## ASSIGNMENT
Every line in the data below that has the word "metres" should be returned.

## RECORDED DATA
-- Opening Marker --

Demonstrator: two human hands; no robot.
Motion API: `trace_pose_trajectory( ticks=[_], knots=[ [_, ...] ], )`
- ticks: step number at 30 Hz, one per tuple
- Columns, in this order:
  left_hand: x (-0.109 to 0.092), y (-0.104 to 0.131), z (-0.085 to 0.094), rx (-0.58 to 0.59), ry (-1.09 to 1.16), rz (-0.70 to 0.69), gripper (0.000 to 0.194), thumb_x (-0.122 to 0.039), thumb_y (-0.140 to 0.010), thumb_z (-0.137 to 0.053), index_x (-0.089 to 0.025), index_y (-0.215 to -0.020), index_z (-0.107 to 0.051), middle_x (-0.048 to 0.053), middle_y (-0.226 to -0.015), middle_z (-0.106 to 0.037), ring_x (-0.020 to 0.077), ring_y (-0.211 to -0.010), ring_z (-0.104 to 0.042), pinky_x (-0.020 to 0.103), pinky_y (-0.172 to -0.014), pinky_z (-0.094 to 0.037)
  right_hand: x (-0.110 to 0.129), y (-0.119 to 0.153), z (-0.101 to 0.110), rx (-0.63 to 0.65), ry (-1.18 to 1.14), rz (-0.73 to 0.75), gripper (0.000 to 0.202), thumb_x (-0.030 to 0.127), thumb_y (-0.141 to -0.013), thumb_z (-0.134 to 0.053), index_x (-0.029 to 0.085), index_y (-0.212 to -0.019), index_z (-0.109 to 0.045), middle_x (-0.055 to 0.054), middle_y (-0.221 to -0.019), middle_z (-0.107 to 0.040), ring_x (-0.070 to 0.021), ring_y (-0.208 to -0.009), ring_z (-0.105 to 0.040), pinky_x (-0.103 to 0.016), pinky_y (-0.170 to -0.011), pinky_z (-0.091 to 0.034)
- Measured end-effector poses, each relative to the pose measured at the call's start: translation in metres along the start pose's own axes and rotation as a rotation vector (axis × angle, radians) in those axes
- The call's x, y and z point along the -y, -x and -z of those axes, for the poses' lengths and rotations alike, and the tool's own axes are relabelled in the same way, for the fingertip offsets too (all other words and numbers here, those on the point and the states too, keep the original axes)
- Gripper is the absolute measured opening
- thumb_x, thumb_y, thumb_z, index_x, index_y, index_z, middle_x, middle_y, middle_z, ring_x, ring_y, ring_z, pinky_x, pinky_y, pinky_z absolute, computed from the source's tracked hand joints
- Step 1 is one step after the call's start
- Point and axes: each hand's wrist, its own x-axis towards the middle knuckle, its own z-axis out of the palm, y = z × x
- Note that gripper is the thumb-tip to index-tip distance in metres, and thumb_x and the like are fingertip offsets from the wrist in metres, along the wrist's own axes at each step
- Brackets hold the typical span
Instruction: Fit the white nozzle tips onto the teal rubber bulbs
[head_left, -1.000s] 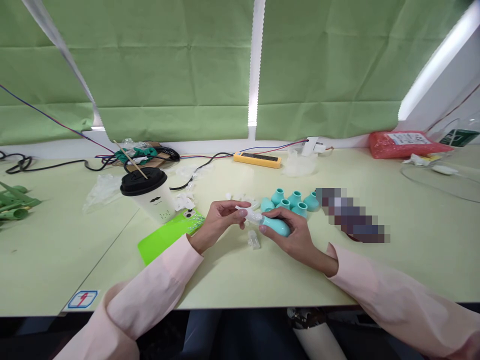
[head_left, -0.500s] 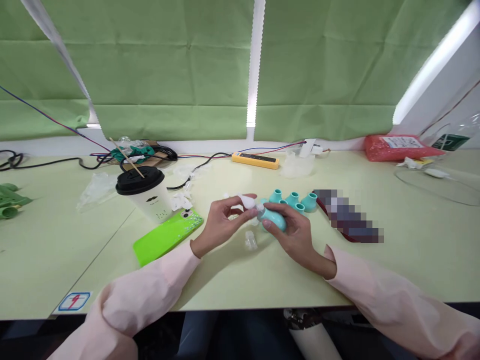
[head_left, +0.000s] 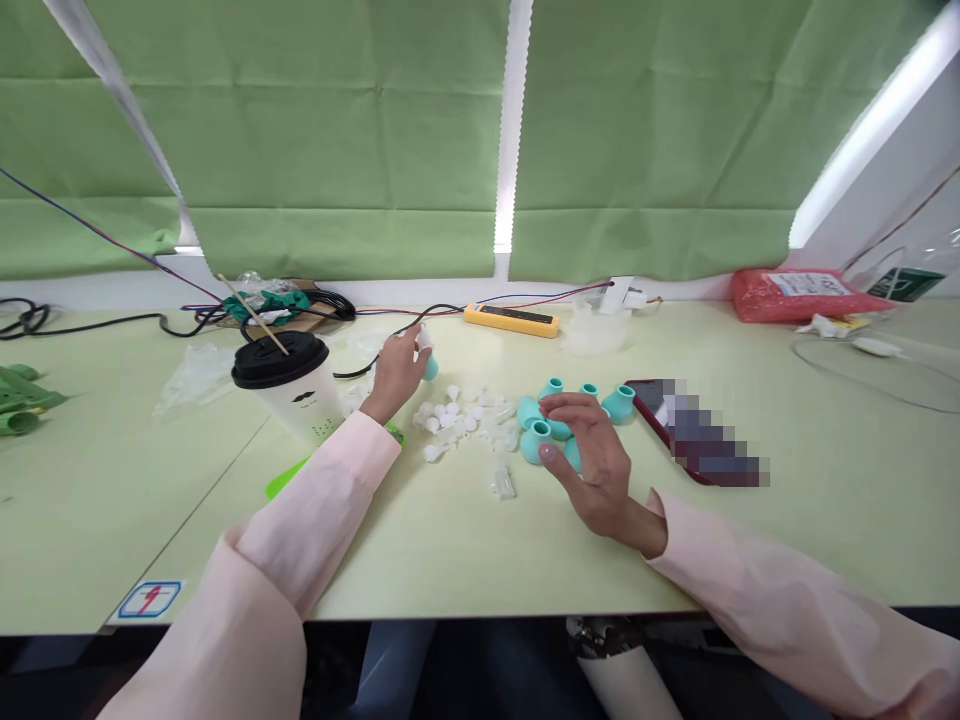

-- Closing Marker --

## EXERCISE OUTPUT
- Measured end-effector poses, each relative to the pose measured at the call's start: translation in metres along the start pose's own axes and rotation as a rotation vector (axis × angle, radians) in those axes
- Note that gripper is the thumb-tip to index-tip distance in metres, and thumb_x and the like are fingertip offsets from the wrist in metres, along the wrist's own axes at each step

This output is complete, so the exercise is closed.